> [Data for the task]:

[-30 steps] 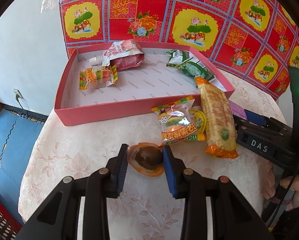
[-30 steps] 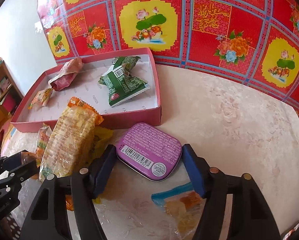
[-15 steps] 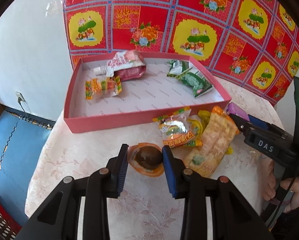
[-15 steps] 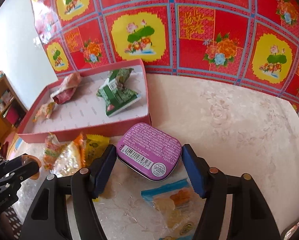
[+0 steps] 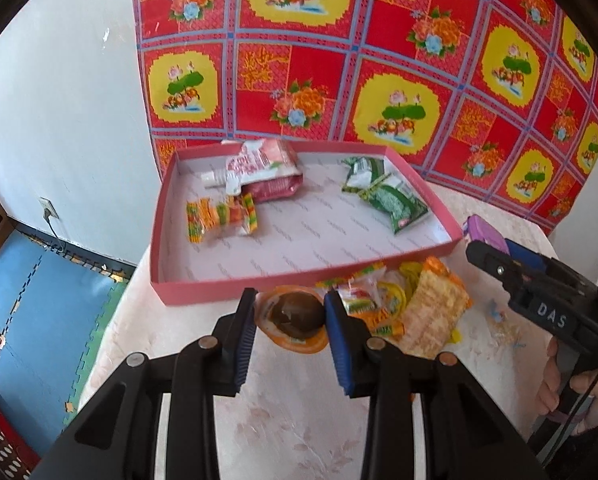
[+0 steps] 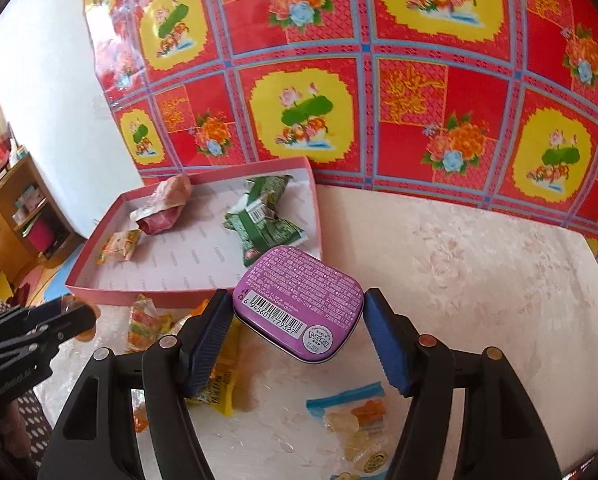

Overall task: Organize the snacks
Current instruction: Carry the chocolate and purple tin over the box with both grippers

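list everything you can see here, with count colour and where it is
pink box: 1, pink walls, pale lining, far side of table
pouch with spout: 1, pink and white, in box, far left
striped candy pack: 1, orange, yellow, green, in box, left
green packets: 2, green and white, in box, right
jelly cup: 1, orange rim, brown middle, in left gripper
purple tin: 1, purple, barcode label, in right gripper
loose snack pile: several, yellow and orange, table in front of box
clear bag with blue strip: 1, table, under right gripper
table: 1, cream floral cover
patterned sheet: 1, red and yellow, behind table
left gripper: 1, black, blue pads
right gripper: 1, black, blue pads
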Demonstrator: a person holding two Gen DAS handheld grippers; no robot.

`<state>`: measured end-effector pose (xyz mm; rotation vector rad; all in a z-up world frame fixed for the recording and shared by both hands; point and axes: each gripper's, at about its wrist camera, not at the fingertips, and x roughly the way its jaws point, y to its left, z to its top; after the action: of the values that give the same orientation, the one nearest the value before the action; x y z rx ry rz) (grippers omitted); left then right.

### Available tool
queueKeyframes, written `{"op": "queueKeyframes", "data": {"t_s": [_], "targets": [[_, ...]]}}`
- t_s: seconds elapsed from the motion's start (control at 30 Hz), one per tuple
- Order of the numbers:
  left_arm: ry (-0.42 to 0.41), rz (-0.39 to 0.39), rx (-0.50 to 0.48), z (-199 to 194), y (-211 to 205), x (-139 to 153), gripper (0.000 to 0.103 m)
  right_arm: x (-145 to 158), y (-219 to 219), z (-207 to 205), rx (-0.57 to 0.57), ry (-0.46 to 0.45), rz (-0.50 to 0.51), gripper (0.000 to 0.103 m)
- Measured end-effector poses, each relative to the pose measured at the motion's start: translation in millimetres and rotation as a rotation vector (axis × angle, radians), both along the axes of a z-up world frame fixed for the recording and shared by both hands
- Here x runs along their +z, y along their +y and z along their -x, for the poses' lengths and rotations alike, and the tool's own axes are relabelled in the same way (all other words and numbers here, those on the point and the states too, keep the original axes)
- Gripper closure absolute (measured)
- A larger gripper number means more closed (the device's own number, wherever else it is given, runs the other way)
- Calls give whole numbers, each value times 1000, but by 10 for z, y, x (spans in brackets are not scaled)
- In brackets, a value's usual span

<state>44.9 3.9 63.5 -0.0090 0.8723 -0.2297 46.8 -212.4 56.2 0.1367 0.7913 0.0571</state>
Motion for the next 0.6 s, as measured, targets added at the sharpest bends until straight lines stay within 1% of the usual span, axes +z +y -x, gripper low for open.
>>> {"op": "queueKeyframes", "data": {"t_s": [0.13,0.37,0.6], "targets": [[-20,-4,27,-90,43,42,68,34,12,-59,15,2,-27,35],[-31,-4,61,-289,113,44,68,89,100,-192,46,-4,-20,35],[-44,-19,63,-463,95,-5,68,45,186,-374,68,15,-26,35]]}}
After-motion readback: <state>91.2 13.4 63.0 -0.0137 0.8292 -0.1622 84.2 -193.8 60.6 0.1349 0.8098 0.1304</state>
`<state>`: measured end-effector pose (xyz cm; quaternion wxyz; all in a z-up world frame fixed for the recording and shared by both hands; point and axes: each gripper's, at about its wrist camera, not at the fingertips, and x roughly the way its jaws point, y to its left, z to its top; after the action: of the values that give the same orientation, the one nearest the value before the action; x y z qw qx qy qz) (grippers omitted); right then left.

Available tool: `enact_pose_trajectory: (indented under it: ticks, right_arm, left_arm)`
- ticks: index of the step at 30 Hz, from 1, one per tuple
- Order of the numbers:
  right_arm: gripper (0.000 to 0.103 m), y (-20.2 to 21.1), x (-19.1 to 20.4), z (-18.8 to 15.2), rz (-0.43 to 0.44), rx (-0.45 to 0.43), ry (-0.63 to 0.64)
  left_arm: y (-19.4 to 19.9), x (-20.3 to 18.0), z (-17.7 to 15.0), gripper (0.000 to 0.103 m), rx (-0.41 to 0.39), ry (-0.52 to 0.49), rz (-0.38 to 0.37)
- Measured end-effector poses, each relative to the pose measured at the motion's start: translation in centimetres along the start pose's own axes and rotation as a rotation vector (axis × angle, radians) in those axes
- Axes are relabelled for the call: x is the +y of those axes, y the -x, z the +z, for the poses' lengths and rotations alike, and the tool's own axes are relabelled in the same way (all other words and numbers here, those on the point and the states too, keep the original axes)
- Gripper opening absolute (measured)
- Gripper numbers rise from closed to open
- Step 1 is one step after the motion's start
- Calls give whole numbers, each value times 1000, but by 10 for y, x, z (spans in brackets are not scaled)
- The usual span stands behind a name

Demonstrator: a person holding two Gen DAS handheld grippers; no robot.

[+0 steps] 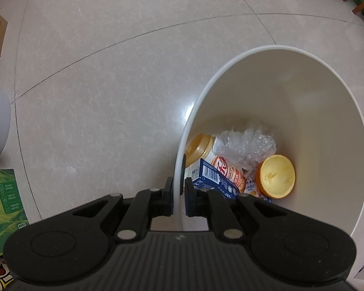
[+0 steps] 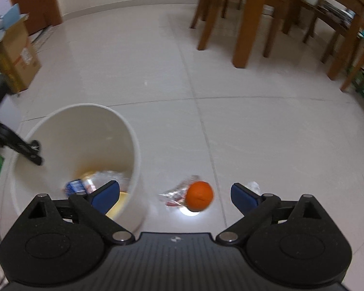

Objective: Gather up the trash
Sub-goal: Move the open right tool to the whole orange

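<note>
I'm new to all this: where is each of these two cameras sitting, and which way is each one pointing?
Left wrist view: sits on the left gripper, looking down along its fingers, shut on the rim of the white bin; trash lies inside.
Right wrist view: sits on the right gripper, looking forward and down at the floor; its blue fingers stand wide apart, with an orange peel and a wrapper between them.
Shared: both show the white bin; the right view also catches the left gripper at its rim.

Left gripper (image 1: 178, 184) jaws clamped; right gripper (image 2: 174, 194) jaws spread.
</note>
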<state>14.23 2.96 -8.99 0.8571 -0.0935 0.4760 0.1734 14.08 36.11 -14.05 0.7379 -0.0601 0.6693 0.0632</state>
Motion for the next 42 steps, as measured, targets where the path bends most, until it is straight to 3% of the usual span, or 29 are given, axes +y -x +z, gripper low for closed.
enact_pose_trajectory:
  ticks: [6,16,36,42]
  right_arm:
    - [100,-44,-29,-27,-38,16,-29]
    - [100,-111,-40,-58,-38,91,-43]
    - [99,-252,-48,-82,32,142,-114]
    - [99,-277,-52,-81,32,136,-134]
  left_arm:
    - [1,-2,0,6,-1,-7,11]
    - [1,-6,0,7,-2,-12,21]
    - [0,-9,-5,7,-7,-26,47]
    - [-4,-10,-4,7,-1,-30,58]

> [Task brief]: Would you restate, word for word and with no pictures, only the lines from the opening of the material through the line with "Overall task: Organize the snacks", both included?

> [Exercise answer]:
[-30 steps] 
[-30 steps] 
[-15 steps] 
[-15 steps] 
[+0 steps] 
[+0 steps] 

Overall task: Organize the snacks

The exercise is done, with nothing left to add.